------ Supplied data ------
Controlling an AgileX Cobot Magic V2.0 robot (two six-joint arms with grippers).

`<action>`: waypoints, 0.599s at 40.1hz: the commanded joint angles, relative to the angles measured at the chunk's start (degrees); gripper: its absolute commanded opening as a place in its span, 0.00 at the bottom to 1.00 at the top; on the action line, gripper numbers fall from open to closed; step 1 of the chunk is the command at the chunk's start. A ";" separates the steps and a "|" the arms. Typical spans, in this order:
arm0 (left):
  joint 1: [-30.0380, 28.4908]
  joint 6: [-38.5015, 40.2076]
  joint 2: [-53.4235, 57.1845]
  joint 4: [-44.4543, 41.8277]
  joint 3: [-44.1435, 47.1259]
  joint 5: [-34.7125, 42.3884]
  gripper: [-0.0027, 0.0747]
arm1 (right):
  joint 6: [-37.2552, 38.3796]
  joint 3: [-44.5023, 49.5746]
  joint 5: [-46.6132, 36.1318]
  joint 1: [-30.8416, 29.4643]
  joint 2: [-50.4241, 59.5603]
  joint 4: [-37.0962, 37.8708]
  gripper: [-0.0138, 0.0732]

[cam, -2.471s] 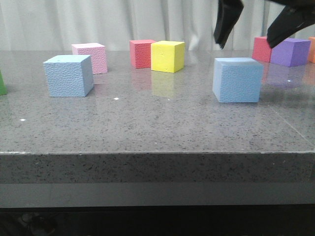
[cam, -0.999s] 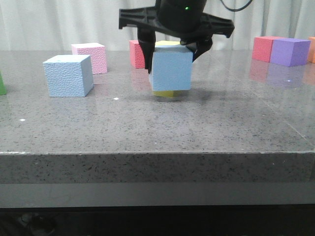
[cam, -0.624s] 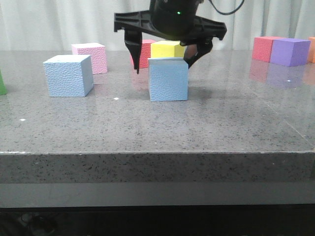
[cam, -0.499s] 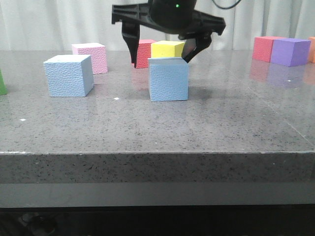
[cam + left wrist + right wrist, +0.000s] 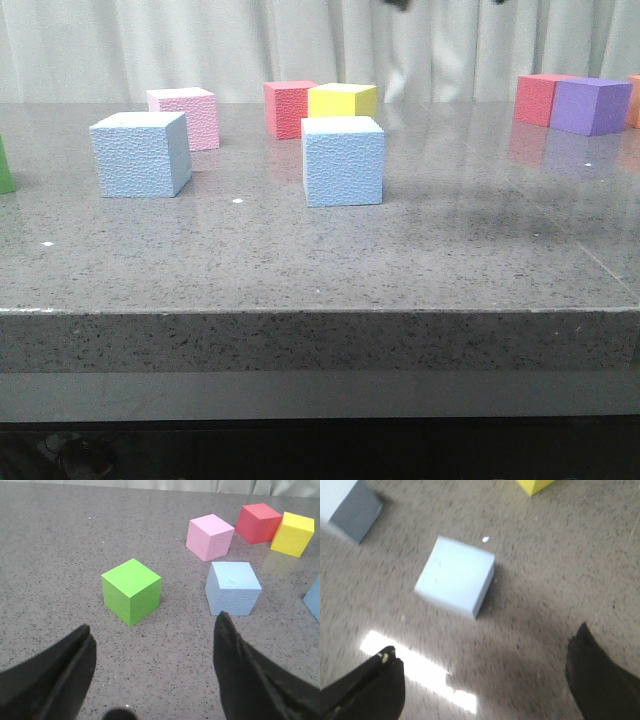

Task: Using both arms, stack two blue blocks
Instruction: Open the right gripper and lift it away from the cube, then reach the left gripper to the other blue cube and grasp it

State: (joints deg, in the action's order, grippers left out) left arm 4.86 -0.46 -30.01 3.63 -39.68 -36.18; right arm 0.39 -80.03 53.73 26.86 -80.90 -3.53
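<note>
Two pale blue blocks stand apart on the grey table: one at the left (image 5: 140,153), one in the middle (image 5: 343,160) just in front of the yellow cube (image 5: 343,100). My right gripper (image 5: 484,641) is open and empty, high above the middle blue block (image 5: 455,576); that view is blurred. In the front view only a dark sliver of it (image 5: 400,3) shows at the top edge. My left gripper (image 5: 154,624) is open and empty above bare table, with the left blue block (image 5: 233,588) ahead of one fingertip. The middle block's corner (image 5: 314,599) shows at the frame's edge.
A green cube (image 5: 132,591) sits just ahead of the left gripper. A pink cube (image 5: 183,117) and a red cube (image 5: 288,108) stand behind the blue blocks. Another red cube (image 5: 535,98) and a purple cube (image 5: 590,106) stand at the far right.
The right gripper carried a blue block from the right to the table's middle, set it down, opened, and rose out of the front view. The left blue block has not moved.
</note>
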 commanded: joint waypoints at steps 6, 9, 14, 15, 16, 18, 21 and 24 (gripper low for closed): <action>-0.16 0.46 -0.55 0.55 -1.59 4.30 0.67 | -13.54 15.48 -10.00 -5.21 17.89 -7.94 0.91; -0.16 0.46 -0.55 0.55 -1.59 4.30 0.67 | -13.54 20.29 -13.29 -5.21 22.55 -7.94 0.91; -0.16 0.46 -0.55 0.55 -0.98 4.43 0.67 | -13.54 26.48 -17.80 -5.21 29.03 -7.94 0.91; -0.16 0.46 -0.55 0.55 -0.72 4.60 0.67 | -13.54 27.75 -18.32 -5.21 30.12 -7.94 0.91; -0.16 0.46 -0.55 0.55 -0.59 4.60 0.67 | -13.54 28.34 -18.48 -5.21 30.85 -7.94 0.91; -0.16 0.46 -0.55 0.55 -0.20 4.70 0.67 | -13.49 29.32 -18.66 -5.21 32.20 -7.99 0.91; -0.16 0.46 -0.55 0.55 0.08 4.69 0.67 | -13.49 29.75 -18.34 -5.21 33.27 -7.99 0.91; 0.19 0.46 -0.55 0.79 0.08 4.46 0.67 | -13.49 29.75 -18.37 -5.21 33.27 -7.93 0.91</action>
State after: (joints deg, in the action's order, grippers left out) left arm 4.86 -0.46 -30.01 3.63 -38.18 -35.98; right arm -12.41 -49.07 39.85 22.04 -48.48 -10.79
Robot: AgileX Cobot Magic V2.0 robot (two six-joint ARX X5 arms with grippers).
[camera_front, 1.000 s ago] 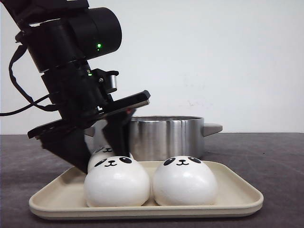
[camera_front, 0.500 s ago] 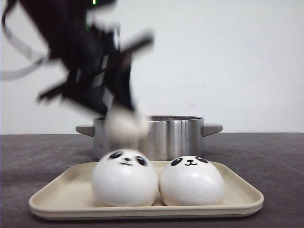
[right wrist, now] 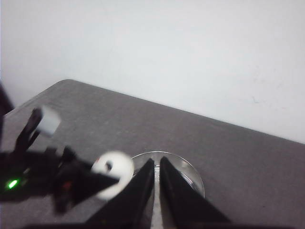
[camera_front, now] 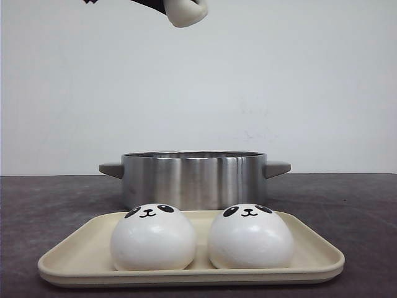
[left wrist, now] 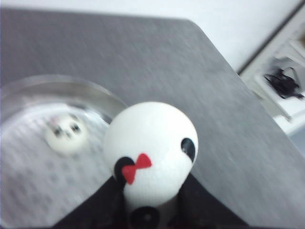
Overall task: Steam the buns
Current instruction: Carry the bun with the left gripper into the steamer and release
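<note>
My left gripper (left wrist: 151,193) is shut on a white panda bun (left wrist: 150,148) with a red bow, held high in the air. In the front view this bun (camera_front: 185,12) shows at the top edge, above the steel pot (camera_front: 193,179). Another bun (left wrist: 66,133) lies inside the pot (left wrist: 107,98). Two more buns, one on the left (camera_front: 153,238) and one on the right (camera_front: 250,236), sit side by side on the cream tray (camera_front: 313,259). My right gripper (right wrist: 157,161) hangs high above the pot (right wrist: 191,172), shut with nothing in it.
The pot has two grey side handles (camera_front: 276,167) and stands just behind the tray on the dark grey table (camera_front: 347,205). A white wall is behind. In the right wrist view the left arm (right wrist: 43,174) reaches in beside my right fingers.
The left gripper has lifted one bun off the tray and risen almost out of the front view's top. The two buns left on the tray shifted slightly.
</note>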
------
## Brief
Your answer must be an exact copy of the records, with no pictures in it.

## Your response
Controlling an AgileX Cobot Magic V2.0 robot (two six-joint arms with grippers).

`<action>`: waypoints, 0.599s at 40.1hz: the commanded joint angles, relative to the angles measured at the chunk's start (degrees); gripper: its absolute commanded opening as a place in its span, 0.00 at the bottom to 1.00 at the top; on the action line, gripper numbers fall from open to closed; step 1 of the chunk is the command at the chunk's start. A ";" separates the steps and a "|" the arms. Typical spans, in this order:
arm0 (left):
  joint 1: [-30.0380, 28.4908]
  joint 6: [-38.5015, 40.2076]
  joint 2: [-53.4235, 57.1845]
  joint 4: [-44.4543, 41.8277]
  joint 3: [-44.1435, 47.1259]
  joint 5: [-34.7125, 42.3884]
  gripper: [-0.0027, 0.0747]
arm1 (right):
  joint 6: [-37.2552, 38.3796]
  joint 3: [-44.5023, 49.5746]
  joint 5: [-46.6132, 36.1318]
  joint 1: [-30.8416, 29.4643]
  joint 2: [-50.4241, 59.5603]
  joint 4: [-37.0962, 37.8708]
  gripper: [-0.0138, 0.0732]

[cam, -2.471s] 
[cam, -0.999s] 
[cam, -0.624s] 
[cam, -0.499s] 
[cam + left wrist + right wrist, +0.000s] 

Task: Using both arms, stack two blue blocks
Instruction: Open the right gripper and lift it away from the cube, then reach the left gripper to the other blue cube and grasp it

State: (joints deg, in the action's order, grippers left out) left arm 4.86 -0.46 -30.01 3.63 -39.68 -36.18; right arm 0.39 -80.03 53.73 26.86 -80.90 -3.53
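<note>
Two pale blue blocks stand apart on the grey table: one at the left (image 5: 140,153), one in the middle (image 5: 343,160) just in front of the yellow cube (image 5: 343,100). My right gripper (image 5: 484,641) is open and empty, high above the middle blue block (image 5: 455,576); that view is blurred. In the front view only a dark sliver of it (image 5: 400,3) shows at the top edge. My left gripper (image 5: 154,624) is open and empty above bare table, with the left blue block (image 5: 233,588) ahead of one fingertip. The middle block's corner (image 5: 314,599) shows at the frame's edge.
A green cube (image 5: 132,591) sits just ahead of the left gripper. A pink cube (image 5: 183,117) and a red cube (image 5: 288,108) stand behind the blue blocks. Another red cube (image 5: 535,98) and a purple cube (image 5: 590,106) stand at the far right.
The right gripper carried a blue block from the right to the table's middle, set it down, opened, and rose out of the front view. The left blue block has not moved.
</note>
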 commanded: joint waypoints at steps 6, 9, 14, 15, 16, 18, 21 and 24 (gripper low for closed): <action>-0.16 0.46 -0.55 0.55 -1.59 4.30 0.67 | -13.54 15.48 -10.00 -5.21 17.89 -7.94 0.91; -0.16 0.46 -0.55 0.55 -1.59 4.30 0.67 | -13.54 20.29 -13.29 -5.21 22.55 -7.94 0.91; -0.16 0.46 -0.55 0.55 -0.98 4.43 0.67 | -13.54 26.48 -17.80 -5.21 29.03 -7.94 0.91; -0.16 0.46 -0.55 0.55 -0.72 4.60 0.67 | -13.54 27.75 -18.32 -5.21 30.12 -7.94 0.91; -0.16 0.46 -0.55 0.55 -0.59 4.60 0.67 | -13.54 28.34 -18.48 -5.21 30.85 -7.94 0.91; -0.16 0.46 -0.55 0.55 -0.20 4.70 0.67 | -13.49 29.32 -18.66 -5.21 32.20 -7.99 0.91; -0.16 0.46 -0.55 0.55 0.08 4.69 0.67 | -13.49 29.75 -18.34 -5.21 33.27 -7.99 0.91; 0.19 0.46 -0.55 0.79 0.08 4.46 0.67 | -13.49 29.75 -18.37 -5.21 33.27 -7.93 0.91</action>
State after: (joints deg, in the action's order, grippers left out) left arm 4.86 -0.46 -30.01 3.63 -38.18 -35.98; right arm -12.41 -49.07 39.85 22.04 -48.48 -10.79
Robot: AgileX Cobot Magic V2.0 robot (two six-joint ARX X5 arms with grippers).
[camera_front, 1.000 s ago] 
[camera_front, 0.500 s ago] 
[right wrist, now] 
[camera_front, now] 
[left wrist, now] 
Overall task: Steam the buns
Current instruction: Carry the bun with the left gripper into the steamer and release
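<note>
My left gripper (left wrist: 151,193) is shut on a white panda bun (left wrist: 150,148) with a red bow, held high in the air. In the front view this bun (camera_front: 185,12) shows at the top edge, above the steel pot (camera_front: 193,179). Another bun (left wrist: 66,133) lies inside the pot (left wrist: 107,98). Two more buns, one on the left (camera_front: 153,238) and one on the right (camera_front: 250,236), sit side by side on the cream tray (camera_front: 313,259). My right gripper (right wrist: 157,161) hangs high above the pot (right wrist: 191,172), shut with nothing in it.
The pot has two grey side handles (camera_front: 276,167) and stands just behind the tray on the dark grey table (camera_front: 347,205). A white wall is behind. In the right wrist view the left arm (right wrist: 43,174) reaches in beside my right fingers.
The left gripper has lifted one bun off the tray and risen almost out of the front view's top. The two buns left on the tray shifted slightly.
</note>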

Nothing else remains for the exercise.